Problem requirements: From the records below, extract only the lines running from the line with "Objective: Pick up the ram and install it" to the line with "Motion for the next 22", both lines included, reproducing them exactly.

•••

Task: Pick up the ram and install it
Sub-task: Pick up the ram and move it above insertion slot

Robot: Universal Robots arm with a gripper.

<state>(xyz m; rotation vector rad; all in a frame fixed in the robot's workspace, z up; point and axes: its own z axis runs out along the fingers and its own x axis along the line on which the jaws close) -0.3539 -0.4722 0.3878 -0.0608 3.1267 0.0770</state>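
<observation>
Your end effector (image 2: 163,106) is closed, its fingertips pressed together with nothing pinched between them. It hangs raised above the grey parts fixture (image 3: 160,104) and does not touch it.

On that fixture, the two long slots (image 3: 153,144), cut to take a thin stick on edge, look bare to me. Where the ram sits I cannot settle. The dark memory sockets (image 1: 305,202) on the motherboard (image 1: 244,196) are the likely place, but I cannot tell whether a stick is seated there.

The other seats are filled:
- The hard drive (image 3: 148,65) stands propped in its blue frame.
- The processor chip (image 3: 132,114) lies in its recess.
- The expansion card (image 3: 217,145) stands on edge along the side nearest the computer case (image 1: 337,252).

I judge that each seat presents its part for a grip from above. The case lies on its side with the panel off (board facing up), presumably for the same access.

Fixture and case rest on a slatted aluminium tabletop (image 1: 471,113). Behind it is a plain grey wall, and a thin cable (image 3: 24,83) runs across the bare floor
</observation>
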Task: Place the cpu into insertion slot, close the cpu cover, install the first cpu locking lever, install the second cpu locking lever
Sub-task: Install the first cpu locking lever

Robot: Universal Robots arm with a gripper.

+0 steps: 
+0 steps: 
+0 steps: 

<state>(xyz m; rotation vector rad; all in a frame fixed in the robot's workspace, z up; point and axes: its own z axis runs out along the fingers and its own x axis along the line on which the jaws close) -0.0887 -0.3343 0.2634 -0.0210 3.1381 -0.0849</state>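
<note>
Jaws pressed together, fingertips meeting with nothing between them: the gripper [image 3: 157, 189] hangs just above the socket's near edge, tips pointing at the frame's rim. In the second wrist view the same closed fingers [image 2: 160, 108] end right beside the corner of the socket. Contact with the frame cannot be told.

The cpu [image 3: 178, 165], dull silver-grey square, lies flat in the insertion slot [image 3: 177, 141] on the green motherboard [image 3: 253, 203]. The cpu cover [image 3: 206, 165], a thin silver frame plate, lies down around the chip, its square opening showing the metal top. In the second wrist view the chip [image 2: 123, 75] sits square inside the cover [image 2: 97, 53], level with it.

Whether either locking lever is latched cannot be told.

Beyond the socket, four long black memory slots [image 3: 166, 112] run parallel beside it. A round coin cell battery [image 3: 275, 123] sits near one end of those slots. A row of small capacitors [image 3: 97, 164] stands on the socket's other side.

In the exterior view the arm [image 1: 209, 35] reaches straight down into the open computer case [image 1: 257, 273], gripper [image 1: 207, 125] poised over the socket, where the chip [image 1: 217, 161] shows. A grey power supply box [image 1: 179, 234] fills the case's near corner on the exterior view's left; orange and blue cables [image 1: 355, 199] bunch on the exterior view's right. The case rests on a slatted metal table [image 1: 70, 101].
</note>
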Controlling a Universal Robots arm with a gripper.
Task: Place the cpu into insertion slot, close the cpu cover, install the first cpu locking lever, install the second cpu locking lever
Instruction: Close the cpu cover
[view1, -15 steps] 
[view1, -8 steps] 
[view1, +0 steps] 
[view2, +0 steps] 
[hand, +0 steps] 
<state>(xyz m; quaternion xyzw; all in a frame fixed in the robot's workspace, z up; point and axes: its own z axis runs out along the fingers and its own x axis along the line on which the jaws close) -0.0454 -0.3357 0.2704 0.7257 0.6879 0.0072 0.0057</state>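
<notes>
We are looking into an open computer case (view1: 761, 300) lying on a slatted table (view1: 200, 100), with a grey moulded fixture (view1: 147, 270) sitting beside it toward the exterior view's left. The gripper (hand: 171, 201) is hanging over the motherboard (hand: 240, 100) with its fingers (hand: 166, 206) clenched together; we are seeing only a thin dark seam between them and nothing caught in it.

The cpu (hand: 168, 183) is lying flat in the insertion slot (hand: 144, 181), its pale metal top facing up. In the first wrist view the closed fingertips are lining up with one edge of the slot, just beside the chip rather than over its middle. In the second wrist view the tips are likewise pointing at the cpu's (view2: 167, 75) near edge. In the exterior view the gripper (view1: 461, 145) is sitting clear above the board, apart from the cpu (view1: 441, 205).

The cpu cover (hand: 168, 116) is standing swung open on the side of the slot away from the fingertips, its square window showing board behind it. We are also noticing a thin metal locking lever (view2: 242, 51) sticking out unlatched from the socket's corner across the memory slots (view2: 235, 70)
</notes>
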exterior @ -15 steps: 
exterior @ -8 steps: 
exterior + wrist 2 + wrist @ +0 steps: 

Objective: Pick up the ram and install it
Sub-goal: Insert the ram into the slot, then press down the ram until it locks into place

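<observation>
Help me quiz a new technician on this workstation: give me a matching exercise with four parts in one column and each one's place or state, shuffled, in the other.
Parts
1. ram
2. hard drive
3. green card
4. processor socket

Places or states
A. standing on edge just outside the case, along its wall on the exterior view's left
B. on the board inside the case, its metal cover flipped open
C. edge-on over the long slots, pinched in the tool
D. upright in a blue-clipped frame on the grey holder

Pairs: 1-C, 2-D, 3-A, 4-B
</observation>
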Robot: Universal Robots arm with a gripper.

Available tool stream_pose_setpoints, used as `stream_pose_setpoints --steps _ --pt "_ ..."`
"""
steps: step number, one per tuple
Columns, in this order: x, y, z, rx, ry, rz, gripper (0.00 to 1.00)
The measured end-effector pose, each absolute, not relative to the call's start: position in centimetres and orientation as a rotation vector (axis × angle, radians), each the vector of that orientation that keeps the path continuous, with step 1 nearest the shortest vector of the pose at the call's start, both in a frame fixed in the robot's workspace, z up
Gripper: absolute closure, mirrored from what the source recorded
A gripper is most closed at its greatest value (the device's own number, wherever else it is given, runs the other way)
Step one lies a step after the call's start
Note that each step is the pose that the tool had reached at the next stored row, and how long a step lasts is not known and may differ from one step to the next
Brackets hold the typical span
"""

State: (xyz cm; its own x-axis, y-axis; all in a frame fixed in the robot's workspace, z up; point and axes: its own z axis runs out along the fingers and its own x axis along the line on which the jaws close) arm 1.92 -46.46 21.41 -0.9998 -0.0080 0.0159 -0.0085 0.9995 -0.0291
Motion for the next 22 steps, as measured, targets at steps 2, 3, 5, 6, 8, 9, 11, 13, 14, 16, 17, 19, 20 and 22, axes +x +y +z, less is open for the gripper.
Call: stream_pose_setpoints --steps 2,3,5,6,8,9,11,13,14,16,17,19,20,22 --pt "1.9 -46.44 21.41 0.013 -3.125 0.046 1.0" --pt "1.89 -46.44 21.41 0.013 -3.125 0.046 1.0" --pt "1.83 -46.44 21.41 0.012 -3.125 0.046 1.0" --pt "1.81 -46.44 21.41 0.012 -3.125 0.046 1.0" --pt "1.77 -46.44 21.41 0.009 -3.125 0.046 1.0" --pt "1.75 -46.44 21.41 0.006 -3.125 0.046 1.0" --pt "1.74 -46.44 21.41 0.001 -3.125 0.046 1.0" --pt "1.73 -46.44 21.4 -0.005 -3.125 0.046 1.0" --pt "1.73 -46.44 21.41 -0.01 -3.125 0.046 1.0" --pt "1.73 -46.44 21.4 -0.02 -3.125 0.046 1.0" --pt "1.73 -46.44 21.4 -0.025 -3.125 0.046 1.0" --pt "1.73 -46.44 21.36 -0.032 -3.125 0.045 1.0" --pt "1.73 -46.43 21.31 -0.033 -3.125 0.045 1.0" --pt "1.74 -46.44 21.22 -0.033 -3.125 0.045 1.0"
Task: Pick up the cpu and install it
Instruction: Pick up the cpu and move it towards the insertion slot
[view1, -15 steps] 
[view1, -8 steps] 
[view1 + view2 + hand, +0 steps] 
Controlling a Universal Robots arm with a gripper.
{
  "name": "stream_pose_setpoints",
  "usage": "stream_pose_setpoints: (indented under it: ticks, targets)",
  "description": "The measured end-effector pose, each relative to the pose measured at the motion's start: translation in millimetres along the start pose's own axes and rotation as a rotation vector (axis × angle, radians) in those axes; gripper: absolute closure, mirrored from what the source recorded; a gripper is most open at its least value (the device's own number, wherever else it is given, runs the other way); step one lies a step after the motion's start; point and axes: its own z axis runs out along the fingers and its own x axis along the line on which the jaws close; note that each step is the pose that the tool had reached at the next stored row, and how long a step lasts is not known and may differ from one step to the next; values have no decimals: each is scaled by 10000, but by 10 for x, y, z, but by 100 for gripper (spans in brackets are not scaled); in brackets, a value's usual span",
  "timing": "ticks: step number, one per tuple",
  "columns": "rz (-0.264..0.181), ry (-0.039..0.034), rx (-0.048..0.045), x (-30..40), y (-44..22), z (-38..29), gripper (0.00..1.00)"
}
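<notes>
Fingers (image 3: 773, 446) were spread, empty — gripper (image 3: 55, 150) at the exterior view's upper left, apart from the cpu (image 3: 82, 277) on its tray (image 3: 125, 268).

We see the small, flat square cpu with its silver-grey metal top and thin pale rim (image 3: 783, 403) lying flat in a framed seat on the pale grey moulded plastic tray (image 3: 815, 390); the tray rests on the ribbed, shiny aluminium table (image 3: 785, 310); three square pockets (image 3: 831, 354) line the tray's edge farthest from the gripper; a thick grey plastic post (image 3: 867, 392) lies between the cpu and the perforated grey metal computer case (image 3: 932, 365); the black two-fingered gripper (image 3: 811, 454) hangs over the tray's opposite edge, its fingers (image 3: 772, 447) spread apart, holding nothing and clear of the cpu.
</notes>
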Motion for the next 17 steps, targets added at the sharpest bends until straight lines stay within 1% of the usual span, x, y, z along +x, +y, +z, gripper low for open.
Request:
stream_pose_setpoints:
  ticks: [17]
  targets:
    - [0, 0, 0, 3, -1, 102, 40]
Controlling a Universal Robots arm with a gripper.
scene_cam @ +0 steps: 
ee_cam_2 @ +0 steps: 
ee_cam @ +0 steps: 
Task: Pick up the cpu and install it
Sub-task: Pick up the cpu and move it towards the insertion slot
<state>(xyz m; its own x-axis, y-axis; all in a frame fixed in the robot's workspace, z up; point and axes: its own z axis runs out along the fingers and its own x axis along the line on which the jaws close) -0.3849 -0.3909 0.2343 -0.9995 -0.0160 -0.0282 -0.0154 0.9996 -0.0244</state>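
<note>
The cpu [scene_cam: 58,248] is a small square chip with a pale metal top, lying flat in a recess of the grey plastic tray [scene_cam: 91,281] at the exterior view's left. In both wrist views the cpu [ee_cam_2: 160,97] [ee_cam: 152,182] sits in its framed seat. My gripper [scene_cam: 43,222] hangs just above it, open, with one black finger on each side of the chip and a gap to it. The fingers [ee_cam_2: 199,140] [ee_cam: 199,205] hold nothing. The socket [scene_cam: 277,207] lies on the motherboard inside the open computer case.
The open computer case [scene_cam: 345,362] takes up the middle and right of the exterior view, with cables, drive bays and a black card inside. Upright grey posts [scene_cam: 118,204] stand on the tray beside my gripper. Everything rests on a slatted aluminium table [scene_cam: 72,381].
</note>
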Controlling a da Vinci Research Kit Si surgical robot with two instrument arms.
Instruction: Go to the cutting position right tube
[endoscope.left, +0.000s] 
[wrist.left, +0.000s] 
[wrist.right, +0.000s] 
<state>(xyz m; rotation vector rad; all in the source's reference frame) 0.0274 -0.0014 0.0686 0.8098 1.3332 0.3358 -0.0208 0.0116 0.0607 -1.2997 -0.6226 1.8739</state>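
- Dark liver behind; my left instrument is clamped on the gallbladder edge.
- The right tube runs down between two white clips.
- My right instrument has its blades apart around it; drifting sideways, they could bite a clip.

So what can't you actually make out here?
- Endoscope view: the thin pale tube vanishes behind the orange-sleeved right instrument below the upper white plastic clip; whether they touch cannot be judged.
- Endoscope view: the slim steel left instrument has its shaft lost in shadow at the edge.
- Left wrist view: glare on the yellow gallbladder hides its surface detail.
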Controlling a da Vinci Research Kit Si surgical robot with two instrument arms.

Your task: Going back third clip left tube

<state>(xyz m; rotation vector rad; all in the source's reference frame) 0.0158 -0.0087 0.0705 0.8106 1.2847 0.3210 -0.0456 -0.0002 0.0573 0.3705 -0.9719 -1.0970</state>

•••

Response area:
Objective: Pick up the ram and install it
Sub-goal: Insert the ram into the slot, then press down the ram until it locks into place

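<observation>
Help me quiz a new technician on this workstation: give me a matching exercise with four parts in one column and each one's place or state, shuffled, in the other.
Parts
1. ram
2. hard drive
3. green card
4. processor socket

Places or states
A. standing on edge just outside the case, along its wall on the exterior view's left
B. on the board inside the case, its metal cover flipped open
C. edge-on over the long slots, pinched in the tool
D. upright in a blue-clipped frame on the grey holder

Pairs: 1-C, 2-D, 3-A, 4-B
</observation>
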Robot: Universal Robots arm with a gripper.

Available tool stream_pose_setpoints, used as `stream_pose_setpoints --steps _ --pt "_ ..."`
"""
steps: step number, one per tuple
Columns, in this order: x, y, z, rx, ry, rz, gripper (0.00 to 1.00)
The measured end-effector pose, each absolute, not relative to the call's start: position in centimetres and orientation as a rotation vector (axis × angle, radians), each the vector of that orientation that keeps the path continuous, with step 1 nearest the shortest vector of the pose at the call's start, both in a frame fixed in the robot's workspace, z up
Gripper: absolute closure, mirrored from what the source recorded
A gripper is most closed at its greatest value (the device's own number, wherever else it is given, runs the other way)
Step one lies a step after the call's start
Note that each step is the pose that the tool had reached at the next stored row, and how long a step lasts is not known and may differ from one step to the next
Brackets hold the typical span
"""

State: (xyz cm; its own x-axis, y-axis; all in a frame fixed in the robot's workspace, z up; point and axes: its own z axis runs out along the fingers and its own x axis along the line on which the jaws close) arm 1.92 -46.46 21.41 -0.9998 -0.0080 0.0159 -0.0085 0.9995 -0.0291
Motion for the next 22 steps, as measured, targets at steps 2, 3, 5, 6, 8, 9, 11, 13, 14, 16, 17, 19, 20 and 22, axes +x +y +z, less is open for the gripper.

This is the complete output for the exercise.